### Assignment
Among the lines below, some may hold the word "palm"; state how many do, giving only the number.

Dataset entries
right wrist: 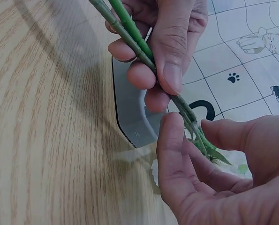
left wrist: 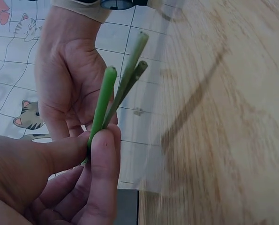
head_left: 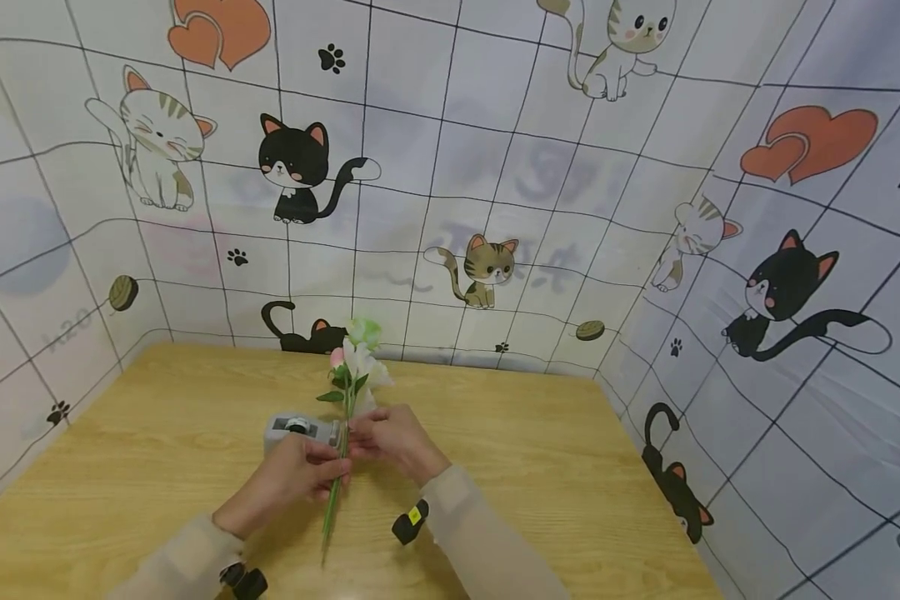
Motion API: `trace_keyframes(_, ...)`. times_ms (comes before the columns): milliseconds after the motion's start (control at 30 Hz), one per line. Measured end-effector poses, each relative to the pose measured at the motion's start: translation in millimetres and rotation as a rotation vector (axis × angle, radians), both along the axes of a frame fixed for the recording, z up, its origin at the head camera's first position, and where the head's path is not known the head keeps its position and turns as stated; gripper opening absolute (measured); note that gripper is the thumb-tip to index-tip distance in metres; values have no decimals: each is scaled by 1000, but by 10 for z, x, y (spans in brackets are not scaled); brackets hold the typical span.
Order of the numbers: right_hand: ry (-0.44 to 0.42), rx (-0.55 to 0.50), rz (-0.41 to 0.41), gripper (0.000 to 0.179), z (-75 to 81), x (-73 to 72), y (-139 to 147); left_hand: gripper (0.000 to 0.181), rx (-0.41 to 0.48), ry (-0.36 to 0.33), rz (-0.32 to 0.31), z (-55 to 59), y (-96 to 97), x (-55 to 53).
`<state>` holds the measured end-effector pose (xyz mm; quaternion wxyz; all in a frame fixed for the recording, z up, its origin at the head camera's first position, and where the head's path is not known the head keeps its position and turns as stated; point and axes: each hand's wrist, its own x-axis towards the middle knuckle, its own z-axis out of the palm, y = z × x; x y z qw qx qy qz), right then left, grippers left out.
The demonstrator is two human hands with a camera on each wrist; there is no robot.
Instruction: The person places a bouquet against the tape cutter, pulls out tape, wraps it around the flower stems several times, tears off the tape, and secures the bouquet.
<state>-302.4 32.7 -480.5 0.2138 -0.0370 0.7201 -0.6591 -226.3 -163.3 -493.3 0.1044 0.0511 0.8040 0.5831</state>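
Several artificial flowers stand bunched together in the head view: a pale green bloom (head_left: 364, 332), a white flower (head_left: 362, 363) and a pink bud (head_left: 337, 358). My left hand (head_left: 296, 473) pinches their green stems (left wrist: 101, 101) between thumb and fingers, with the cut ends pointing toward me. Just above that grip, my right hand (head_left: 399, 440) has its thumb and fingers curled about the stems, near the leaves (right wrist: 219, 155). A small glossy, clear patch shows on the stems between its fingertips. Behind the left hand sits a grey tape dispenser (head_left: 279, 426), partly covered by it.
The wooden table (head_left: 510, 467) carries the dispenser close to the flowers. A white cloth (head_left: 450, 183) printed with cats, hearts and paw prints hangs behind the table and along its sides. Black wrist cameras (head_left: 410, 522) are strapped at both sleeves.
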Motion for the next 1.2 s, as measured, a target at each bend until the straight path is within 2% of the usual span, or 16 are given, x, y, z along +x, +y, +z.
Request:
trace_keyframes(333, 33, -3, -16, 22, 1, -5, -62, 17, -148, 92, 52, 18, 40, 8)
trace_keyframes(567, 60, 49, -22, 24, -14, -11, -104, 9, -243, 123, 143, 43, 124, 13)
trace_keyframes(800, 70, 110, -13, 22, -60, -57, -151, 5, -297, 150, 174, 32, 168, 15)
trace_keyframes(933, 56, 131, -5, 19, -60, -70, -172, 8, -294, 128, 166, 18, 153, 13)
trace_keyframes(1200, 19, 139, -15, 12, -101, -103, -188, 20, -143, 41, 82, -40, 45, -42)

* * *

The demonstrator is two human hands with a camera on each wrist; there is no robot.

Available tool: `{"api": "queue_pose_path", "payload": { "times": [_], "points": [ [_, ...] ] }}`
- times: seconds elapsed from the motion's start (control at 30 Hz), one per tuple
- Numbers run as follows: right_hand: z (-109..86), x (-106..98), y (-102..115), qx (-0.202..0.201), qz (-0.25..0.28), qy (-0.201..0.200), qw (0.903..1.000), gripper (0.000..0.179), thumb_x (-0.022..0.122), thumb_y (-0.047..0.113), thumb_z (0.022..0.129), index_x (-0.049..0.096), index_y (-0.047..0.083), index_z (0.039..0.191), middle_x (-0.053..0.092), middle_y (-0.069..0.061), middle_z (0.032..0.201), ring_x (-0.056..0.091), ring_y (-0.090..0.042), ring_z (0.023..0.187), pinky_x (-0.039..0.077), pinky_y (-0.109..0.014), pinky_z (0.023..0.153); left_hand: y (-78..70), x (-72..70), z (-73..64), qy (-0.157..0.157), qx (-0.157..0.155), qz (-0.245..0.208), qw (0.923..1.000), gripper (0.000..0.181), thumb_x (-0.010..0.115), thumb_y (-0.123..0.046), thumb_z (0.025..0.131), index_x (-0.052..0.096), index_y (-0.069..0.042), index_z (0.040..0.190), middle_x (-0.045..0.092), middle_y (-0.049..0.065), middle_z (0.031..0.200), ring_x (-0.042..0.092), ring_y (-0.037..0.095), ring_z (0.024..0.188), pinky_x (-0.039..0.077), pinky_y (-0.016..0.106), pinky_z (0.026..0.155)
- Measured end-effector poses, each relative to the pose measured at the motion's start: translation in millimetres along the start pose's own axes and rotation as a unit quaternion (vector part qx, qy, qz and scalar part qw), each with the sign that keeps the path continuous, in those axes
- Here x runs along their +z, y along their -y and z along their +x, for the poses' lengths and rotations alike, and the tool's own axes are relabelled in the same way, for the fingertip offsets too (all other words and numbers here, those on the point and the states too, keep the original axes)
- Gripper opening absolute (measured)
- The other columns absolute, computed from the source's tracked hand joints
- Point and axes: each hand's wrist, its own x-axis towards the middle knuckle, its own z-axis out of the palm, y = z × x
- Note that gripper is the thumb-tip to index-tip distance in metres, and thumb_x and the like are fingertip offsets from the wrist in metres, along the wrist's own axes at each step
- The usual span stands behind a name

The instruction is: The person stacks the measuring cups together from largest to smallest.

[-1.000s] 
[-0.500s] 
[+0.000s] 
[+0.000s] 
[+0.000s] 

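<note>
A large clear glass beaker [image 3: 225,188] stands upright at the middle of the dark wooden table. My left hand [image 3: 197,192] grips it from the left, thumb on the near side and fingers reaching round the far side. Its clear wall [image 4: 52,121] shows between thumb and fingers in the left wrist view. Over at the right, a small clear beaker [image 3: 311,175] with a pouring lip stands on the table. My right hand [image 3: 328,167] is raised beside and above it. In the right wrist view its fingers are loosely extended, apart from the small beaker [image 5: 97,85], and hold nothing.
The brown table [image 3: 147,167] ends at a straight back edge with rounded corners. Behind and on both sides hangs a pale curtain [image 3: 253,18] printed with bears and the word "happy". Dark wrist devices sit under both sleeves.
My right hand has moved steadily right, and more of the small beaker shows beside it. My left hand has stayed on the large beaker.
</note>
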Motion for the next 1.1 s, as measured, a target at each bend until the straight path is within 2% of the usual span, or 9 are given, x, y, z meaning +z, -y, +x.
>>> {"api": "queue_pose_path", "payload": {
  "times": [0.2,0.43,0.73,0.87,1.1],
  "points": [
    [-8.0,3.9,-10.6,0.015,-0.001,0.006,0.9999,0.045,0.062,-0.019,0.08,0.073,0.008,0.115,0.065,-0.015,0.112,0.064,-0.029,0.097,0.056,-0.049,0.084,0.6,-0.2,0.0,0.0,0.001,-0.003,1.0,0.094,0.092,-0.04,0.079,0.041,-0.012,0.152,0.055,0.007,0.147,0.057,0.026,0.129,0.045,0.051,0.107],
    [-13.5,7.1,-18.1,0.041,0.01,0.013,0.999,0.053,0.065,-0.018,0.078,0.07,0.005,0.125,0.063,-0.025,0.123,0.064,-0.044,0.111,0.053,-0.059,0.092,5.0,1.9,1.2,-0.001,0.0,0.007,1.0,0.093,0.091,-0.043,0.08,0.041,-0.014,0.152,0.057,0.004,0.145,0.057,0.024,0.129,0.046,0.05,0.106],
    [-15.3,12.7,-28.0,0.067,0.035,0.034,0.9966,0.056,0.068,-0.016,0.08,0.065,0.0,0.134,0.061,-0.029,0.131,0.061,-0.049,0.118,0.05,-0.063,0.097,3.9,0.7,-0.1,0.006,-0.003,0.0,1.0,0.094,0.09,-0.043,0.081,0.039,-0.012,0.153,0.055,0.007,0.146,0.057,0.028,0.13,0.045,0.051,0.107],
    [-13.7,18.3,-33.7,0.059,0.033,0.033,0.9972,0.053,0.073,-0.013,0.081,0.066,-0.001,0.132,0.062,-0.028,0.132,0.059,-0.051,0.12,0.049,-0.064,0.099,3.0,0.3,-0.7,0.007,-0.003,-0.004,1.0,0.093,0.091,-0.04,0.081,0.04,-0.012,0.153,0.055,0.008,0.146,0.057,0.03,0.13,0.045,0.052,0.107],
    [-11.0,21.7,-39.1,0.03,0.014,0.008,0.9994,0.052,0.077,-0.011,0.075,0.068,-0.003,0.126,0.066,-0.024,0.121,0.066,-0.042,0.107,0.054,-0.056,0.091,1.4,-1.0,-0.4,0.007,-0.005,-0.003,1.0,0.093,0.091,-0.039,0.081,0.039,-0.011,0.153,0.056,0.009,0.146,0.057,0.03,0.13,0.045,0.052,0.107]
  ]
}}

### Answer to this task
2